This story is to setup why it’s important that foreign objects do not enter into our electronic devices.  But also to show that attacks can come from domestic combatants as well.

I recently worked on a computer with a bad power supply.  The power supply unit (PSU) is the component that provides power to the other electronic system components (motherboard, video card, CPU, etc.)  A PSU will last for many years if it is not taxed too hard.  Eventually electronic parts fail, but they fail sooner if they are working harder.  So when a customer told me that she had just had her PSU replaced less than 6 months ago, I know that either the PSU was undersized and had to work harder to keep up with the demand, or, as was the case with Kinison’s Xbox, we had something creating a short.

The job was supposed to be routine.  I opened the case to get a look at the components.  I plugged in the PC and attempted to power it on.  No juice = dead PSU.  Newegg, 50 bucks, and a few minutes got me this PSU with ample power.  Two days later, everything back together.

All together now.

Plugged in and fired up.  I have motherboard lights.  That was easy.  *sniff, sniff*  What’s that smell?  Oh yeah, it’s the smell of hot electronics.  If you ever smell that smell, you need to move faster than A Band Of Ninjas and turn off the power source.  A swift motion here can save you hundreds of dollars and a lot of heart ache.

Further inspection revealed a screw sitting in the bottom of the case wedged against the edge of the motherboard.  A screw that should have been secured in a motherboard standoff.  A standoff holds the motherboard off of the case so that it doesn’t short out and cause the problem we are examining today.  But what if that brass standoff was instead loose between the motherboard and case and had itself caused the short?

Motherboard standoff/cause of all our problems
Ladies and Gentlemen, I present to you, the culprit.

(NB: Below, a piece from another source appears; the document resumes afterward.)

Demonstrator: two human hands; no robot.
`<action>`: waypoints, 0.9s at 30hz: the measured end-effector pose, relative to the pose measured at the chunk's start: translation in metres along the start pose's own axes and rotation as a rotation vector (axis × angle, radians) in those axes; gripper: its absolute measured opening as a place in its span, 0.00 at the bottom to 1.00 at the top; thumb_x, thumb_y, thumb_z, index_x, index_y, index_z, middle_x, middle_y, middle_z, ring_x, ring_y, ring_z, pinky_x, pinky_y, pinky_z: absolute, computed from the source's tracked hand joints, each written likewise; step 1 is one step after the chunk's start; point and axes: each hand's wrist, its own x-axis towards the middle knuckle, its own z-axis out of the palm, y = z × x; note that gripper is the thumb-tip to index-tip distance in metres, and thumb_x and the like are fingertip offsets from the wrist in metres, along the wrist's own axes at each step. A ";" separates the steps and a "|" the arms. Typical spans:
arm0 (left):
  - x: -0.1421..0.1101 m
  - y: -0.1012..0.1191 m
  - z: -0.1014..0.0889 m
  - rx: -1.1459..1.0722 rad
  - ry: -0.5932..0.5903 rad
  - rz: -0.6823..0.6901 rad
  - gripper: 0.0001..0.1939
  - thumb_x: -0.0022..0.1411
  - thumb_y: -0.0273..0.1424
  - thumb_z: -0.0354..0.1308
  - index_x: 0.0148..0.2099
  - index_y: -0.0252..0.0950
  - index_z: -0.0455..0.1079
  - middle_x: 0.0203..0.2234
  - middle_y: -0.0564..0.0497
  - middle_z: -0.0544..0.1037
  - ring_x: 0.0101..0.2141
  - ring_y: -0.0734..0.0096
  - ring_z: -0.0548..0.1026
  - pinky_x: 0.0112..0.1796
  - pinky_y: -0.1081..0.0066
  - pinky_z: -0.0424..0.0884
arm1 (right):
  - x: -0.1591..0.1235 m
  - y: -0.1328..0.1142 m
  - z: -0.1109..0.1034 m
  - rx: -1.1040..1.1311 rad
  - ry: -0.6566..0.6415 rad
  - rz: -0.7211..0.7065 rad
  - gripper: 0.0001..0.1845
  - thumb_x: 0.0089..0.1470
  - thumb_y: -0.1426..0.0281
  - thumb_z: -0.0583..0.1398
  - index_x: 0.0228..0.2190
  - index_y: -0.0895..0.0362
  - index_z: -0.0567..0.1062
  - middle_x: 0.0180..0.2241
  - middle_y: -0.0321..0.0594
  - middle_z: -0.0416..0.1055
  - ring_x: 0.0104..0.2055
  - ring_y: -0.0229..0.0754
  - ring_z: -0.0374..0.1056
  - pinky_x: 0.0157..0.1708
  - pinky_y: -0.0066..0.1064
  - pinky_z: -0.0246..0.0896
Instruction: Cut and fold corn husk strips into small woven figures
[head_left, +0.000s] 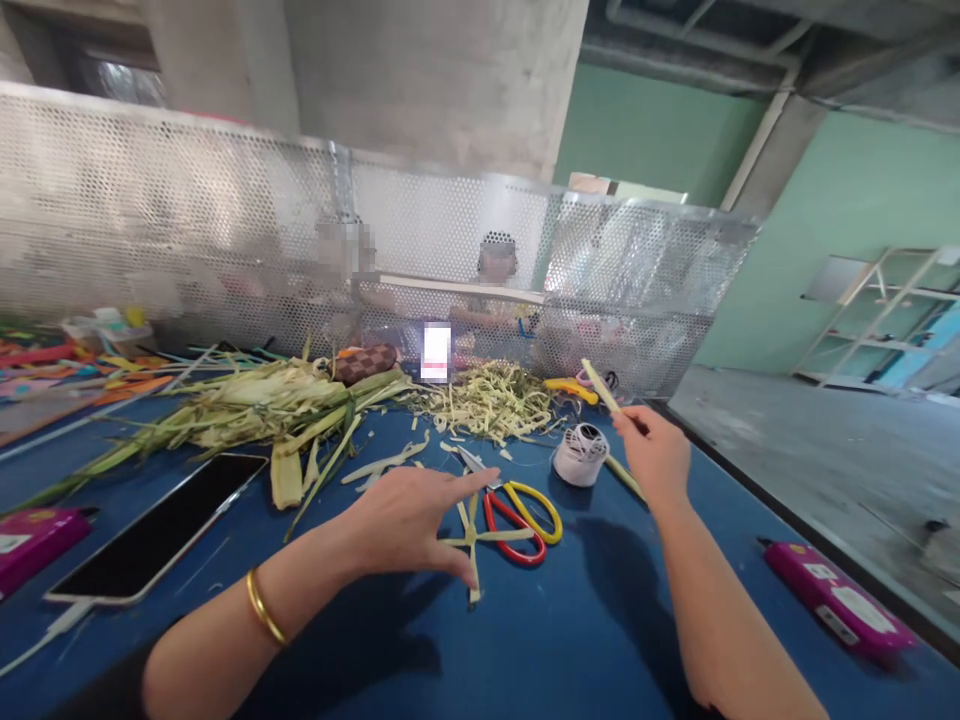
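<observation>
The left hand (416, 515) hovers low, thumb and forefinger spread wide and holding nothing; whether its fingertips touch anything below cannot be told. Under it lies a small cross of pale husk strips (472, 538) on the blue tabletop (540, 650), one arm of it reaching over the scissors (496, 487), which have one red and one yellow handle loop. The right hand (658, 450), raised to the right, pinches a pale green husk strip (600, 388) between thumb and fingers, its free end pointing up and away. Just left of this hand sits a squat white-wrapped spool (581, 455) with dark openings on top, and beside it a green stem (626, 480) slants along the table.

Beyond the scissors spreads a pile of shredded husk (499, 400); left of it is a heap of whole corn husks (255, 400) with a brown checkered pouch (365, 364) behind. A dark-screened smartphone (161, 530) lies on the left, its white cable plugged in. A perforated metal screen (450, 210) stands behind everything.
</observation>
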 end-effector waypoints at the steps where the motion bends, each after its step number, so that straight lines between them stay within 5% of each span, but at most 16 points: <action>1: 0.002 0.002 -0.007 -0.109 0.068 -0.045 0.43 0.47 0.50 0.64 0.64 0.45 0.58 0.40 0.47 0.79 0.38 0.59 0.76 0.37 0.70 0.66 | -0.002 -0.013 0.001 0.080 -0.048 -0.075 0.14 0.53 0.59 0.55 0.29 0.54 0.76 0.25 0.41 0.74 0.27 0.44 0.66 0.29 0.32 0.54; 5: 0.031 0.008 -0.031 -0.553 0.429 -0.219 0.27 0.51 0.45 0.62 0.51 0.37 0.71 0.38 0.45 0.80 0.36 0.64 0.77 0.38 0.71 0.69 | -0.004 -0.071 0.007 0.187 -0.197 -0.367 0.13 0.55 0.61 0.54 0.25 0.53 0.73 0.27 0.39 0.75 0.30 0.44 0.67 0.32 0.32 0.54; 9: 0.069 0.003 -0.040 -0.788 0.615 -0.226 0.15 0.50 0.40 0.63 0.35 0.33 0.73 0.30 0.45 0.80 0.31 0.68 0.76 0.31 0.73 0.68 | -0.003 -0.117 0.011 0.170 -0.218 -0.628 0.14 0.58 0.65 0.53 0.24 0.54 0.71 0.26 0.39 0.73 0.31 0.43 0.66 0.37 0.34 0.52; 13: 0.086 -0.011 -0.037 -0.992 0.736 -0.297 0.11 0.55 0.36 0.57 0.27 0.33 0.70 0.22 0.49 0.76 0.23 0.73 0.72 0.25 0.75 0.65 | 0.000 -0.133 0.021 0.226 -0.274 -0.588 0.14 0.57 0.65 0.53 0.22 0.55 0.69 0.24 0.38 0.70 0.29 0.41 0.63 0.36 0.34 0.51; 19: 0.090 -0.035 -0.031 -1.237 0.681 -0.293 0.09 0.53 0.34 0.58 0.27 0.33 0.69 0.19 0.52 0.73 0.22 0.77 0.69 0.25 0.76 0.62 | 0.006 -0.124 0.047 0.619 -0.749 -0.128 0.18 0.54 0.57 0.54 0.20 0.55 0.67 0.21 0.36 0.67 0.27 0.41 0.63 0.30 0.32 0.56; 24: 0.099 -0.035 -0.018 -1.253 0.580 -0.324 0.08 0.51 0.31 0.60 0.23 0.33 0.67 0.16 0.55 0.70 0.19 0.80 0.66 0.23 0.75 0.60 | 0.003 -0.121 0.058 0.551 -0.672 -0.097 0.15 0.46 0.56 0.60 0.30 0.56 0.73 0.28 0.40 0.72 0.31 0.42 0.65 0.33 0.34 0.59; 27: 0.098 -0.029 -0.015 -1.257 0.455 -0.301 0.07 0.49 0.30 0.60 0.24 0.33 0.68 0.16 0.55 0.70 0.19 0.80 0.66 0.23 0.75 0.59 | 0.003 -0.121 0.058 0.526 -0.682 -0.105 0.13 0.47 0.58 0.60 0.24 0.56 0.70 0.23 0.37 0.69 0.26 0.39 0.61 0.28 0.32 0.56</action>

That in fact is exactly what happened.  I found this to be true only after doing a complete tear down and removing the motherboard entirely, to find this little guy tucked away causing trouble.  Had the smell of sad electronics not pierced my nose so quickly, it would have meant a new motherboard, and at my expense.

Closing thoughts

There is probably some life-lesson hidden in this story somewhere.  Perhaps about how sometimes the things that are meant to help us can turn around to harm us.  Maybe it’s about how Sam Kinison can kill your electronics from the grave.  I wonder if it’s just about having a keen sense of smell.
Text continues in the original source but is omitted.